> [EXCERPTED RECORDS]

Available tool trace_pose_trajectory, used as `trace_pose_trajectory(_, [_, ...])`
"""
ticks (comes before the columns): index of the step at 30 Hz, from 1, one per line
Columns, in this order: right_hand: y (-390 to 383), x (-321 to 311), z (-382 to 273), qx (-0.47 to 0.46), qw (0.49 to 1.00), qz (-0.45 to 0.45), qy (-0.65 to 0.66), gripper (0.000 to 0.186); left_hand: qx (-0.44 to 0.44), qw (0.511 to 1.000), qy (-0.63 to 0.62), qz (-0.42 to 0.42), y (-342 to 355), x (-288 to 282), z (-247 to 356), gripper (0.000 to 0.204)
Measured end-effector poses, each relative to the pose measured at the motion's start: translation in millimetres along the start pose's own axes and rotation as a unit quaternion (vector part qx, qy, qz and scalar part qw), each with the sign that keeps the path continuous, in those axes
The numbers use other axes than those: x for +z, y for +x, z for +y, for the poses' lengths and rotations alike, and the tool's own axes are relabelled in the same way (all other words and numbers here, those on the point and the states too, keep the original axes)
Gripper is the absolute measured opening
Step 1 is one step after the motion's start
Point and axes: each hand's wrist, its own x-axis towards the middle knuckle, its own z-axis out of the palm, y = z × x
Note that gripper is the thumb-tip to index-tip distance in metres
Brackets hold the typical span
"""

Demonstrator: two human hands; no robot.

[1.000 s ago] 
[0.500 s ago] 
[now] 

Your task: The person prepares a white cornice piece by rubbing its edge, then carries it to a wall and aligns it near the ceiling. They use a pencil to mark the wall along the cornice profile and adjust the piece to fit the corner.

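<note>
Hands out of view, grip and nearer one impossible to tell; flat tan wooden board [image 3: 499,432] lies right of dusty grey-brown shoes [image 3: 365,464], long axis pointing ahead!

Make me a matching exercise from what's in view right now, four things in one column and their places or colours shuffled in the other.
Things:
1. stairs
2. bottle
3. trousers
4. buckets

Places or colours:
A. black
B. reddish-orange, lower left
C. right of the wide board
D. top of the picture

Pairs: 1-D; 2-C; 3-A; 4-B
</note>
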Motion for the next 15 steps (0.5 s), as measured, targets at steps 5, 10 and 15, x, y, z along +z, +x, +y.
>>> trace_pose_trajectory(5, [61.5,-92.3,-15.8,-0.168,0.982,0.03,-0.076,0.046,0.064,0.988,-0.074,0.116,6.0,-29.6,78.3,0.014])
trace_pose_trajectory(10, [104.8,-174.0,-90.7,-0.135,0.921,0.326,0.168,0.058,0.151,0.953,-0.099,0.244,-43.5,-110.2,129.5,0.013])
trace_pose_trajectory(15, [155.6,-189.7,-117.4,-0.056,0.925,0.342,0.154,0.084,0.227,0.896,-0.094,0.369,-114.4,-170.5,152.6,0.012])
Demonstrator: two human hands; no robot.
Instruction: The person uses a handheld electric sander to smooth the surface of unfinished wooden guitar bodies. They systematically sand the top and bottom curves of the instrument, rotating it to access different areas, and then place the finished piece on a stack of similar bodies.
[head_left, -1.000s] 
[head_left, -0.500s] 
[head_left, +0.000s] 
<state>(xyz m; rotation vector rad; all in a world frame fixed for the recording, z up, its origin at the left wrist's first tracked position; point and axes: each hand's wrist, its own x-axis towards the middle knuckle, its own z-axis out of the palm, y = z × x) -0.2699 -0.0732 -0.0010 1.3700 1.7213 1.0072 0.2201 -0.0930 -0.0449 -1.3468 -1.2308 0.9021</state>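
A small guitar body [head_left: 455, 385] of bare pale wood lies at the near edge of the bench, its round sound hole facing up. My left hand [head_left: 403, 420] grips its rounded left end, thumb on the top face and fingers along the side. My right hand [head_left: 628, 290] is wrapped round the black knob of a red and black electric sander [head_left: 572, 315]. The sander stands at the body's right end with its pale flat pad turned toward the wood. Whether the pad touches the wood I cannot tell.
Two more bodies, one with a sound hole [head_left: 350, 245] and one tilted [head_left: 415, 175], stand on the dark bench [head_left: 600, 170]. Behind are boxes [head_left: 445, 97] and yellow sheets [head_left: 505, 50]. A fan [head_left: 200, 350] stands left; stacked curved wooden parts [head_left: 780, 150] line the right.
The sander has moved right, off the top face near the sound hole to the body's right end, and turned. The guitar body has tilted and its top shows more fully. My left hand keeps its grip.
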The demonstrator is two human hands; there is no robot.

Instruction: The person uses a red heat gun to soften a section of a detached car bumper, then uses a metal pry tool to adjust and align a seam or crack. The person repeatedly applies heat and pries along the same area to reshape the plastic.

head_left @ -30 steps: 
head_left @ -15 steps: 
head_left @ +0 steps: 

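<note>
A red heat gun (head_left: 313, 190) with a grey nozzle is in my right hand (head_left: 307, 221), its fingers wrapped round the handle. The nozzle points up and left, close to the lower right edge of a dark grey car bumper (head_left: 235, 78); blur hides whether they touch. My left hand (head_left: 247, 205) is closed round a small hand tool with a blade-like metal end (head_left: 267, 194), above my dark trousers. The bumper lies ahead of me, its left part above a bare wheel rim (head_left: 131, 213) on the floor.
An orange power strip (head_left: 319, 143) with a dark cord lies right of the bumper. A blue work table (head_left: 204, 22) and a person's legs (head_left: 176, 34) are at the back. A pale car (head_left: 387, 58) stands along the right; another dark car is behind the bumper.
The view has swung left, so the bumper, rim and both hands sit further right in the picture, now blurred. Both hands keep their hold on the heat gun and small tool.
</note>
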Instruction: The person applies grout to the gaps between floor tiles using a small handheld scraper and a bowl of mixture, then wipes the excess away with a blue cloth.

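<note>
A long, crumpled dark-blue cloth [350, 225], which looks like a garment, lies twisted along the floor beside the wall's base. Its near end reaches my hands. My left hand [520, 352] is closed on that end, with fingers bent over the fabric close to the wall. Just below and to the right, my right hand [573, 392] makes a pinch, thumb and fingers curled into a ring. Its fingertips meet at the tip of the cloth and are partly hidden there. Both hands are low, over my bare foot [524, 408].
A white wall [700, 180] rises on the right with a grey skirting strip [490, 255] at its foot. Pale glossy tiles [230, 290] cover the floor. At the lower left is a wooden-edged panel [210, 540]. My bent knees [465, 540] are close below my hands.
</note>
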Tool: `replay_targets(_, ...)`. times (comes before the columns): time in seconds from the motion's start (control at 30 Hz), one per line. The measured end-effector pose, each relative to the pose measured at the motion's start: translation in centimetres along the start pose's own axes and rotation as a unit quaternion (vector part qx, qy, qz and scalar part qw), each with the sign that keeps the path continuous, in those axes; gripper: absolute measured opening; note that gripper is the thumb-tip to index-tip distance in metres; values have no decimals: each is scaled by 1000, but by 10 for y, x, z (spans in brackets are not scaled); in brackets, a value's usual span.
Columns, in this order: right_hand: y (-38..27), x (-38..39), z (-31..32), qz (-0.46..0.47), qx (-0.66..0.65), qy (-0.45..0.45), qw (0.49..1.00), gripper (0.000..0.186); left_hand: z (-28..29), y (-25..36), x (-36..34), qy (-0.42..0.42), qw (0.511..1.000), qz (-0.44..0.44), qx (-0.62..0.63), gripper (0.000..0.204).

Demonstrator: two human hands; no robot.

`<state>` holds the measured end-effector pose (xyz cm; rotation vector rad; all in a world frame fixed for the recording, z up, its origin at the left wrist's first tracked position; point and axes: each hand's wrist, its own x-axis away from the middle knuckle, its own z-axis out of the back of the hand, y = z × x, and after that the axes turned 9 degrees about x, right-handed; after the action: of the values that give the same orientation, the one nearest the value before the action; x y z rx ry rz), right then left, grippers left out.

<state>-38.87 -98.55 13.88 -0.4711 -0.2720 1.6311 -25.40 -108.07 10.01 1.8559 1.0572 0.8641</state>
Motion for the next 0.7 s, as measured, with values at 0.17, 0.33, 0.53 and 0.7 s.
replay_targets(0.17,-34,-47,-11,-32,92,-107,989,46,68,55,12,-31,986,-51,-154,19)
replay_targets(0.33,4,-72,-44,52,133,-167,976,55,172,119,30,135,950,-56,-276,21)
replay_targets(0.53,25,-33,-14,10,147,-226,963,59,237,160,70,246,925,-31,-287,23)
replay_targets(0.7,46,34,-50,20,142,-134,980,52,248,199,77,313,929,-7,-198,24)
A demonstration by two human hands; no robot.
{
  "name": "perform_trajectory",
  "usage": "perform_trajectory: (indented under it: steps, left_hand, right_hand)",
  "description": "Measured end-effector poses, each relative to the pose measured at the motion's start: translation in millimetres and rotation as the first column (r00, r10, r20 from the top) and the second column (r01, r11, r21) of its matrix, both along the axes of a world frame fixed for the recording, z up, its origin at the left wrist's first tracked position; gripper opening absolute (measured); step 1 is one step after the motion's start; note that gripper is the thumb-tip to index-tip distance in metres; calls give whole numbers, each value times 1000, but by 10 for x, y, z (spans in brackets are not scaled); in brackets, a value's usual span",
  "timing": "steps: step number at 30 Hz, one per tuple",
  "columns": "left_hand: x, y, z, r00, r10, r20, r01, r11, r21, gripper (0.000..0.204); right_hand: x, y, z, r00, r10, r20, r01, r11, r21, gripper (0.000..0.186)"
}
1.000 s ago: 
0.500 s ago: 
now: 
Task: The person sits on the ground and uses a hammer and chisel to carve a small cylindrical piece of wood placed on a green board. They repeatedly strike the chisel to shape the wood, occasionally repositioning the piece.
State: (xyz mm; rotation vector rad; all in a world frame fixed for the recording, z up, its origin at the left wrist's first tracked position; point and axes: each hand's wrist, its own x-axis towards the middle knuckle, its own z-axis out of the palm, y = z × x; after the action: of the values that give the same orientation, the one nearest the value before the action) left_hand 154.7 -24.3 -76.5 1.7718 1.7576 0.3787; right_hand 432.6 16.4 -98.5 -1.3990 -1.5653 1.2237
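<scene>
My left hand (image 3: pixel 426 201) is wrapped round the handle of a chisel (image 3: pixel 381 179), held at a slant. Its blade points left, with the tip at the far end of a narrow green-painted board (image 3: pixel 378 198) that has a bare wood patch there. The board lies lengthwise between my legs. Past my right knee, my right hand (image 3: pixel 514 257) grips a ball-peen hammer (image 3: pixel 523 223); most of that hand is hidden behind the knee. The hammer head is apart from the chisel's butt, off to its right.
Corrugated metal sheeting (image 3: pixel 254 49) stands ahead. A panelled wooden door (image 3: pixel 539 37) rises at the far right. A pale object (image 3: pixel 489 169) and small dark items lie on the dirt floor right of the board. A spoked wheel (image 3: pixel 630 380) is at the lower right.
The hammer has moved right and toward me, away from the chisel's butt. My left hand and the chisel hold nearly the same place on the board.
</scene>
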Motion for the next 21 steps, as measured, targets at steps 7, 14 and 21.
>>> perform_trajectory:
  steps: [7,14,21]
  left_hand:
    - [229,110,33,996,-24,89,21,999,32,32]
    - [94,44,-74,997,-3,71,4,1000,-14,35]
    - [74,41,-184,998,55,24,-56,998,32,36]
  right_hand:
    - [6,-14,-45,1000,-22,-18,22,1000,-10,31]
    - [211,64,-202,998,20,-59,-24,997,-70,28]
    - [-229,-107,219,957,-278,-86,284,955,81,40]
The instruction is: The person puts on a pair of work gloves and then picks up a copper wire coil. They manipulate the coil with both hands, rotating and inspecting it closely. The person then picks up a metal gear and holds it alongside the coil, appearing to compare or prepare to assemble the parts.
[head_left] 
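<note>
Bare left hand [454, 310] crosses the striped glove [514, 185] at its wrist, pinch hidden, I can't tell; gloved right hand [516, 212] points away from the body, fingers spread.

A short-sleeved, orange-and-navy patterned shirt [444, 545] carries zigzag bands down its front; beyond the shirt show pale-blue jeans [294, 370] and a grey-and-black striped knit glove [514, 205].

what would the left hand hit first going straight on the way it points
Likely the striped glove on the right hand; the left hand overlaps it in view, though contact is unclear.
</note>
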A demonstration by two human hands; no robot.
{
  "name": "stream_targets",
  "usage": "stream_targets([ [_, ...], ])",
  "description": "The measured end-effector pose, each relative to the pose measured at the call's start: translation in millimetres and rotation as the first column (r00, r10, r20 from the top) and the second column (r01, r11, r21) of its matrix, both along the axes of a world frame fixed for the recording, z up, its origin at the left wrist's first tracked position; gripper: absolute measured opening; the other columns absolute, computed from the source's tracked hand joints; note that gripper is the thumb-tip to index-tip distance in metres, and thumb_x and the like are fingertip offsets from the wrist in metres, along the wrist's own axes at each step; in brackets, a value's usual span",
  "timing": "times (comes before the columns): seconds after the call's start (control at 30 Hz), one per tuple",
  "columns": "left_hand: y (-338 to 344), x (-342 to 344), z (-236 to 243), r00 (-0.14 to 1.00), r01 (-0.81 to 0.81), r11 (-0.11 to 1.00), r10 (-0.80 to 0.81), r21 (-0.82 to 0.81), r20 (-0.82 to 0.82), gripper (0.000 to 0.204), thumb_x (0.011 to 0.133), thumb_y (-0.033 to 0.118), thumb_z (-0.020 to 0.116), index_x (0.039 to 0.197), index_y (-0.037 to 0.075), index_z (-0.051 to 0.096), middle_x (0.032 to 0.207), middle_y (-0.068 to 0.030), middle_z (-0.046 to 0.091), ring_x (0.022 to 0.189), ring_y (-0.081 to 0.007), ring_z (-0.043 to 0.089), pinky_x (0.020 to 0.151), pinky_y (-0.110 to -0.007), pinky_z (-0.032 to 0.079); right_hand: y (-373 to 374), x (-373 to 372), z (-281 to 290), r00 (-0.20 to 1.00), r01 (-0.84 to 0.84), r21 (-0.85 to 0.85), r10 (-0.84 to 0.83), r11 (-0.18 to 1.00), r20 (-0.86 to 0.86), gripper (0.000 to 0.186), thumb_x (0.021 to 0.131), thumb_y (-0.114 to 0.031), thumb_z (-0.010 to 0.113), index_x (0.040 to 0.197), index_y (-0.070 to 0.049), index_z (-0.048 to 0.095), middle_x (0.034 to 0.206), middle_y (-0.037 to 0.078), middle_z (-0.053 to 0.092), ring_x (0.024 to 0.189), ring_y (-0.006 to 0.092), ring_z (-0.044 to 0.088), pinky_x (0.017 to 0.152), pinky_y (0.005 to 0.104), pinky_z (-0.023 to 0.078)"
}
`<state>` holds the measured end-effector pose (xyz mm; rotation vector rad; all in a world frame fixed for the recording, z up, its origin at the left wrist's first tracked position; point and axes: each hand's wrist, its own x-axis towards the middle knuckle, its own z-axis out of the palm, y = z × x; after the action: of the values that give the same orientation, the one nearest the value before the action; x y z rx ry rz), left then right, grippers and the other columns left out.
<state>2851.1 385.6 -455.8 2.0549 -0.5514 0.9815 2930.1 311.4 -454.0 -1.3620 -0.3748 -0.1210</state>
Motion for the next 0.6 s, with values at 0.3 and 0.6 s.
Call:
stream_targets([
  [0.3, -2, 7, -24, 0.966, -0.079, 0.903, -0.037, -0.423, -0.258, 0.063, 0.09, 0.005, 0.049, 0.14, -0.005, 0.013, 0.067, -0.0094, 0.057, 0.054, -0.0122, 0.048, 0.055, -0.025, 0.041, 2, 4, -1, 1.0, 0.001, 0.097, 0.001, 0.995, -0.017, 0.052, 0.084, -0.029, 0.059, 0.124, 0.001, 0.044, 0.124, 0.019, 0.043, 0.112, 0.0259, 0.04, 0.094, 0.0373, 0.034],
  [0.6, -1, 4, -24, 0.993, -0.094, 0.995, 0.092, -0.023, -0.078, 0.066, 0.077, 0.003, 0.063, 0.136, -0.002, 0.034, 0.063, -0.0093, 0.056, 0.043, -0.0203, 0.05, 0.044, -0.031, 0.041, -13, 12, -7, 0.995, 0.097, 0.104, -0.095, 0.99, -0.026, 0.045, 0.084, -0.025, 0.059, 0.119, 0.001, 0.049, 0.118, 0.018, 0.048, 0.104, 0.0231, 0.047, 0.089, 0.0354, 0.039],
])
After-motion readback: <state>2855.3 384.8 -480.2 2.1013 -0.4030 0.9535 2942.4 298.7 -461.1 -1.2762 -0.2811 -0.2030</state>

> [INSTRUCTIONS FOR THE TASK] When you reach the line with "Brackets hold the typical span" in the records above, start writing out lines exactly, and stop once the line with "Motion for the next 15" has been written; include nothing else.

> [RESULT OF THIS EXERCISE]
Brackets hold the typical span
"""

Demonstrator: two human hands; no robot.

[1.000 s ago] 
[0.500 s ago] 
[now] 

Your task: The person prepares a white cornice piece by rubbing its edge, then carries it to a wall and aligns it near the ceiling. They use a pencil to mark the wall along the cornice profile and adjust the piece to fit the corner.

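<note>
Hands out of view, grip and nearer one impossible to tell; flat tan wooden board [image 3: 499,432] lies right of dusty grey-brown shoes [image 3: 365,464], long axis pointing ahead!

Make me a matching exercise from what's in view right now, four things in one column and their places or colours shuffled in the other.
Things:
1. stairs
2. bottle
3. trousers
4. buckets

Places or colours:
A. black
B. reddish-orange, lower left
C. right of the wide board
D. top of the picture

Pairs: 1-D; 2-C; 3-A; 4-B
</note>
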Motion for the next 15 steps (0.5 s), as measured, targets at steps 5, 10 and 15, x, y, z along +z, +x, +y.

With that, the answer is done.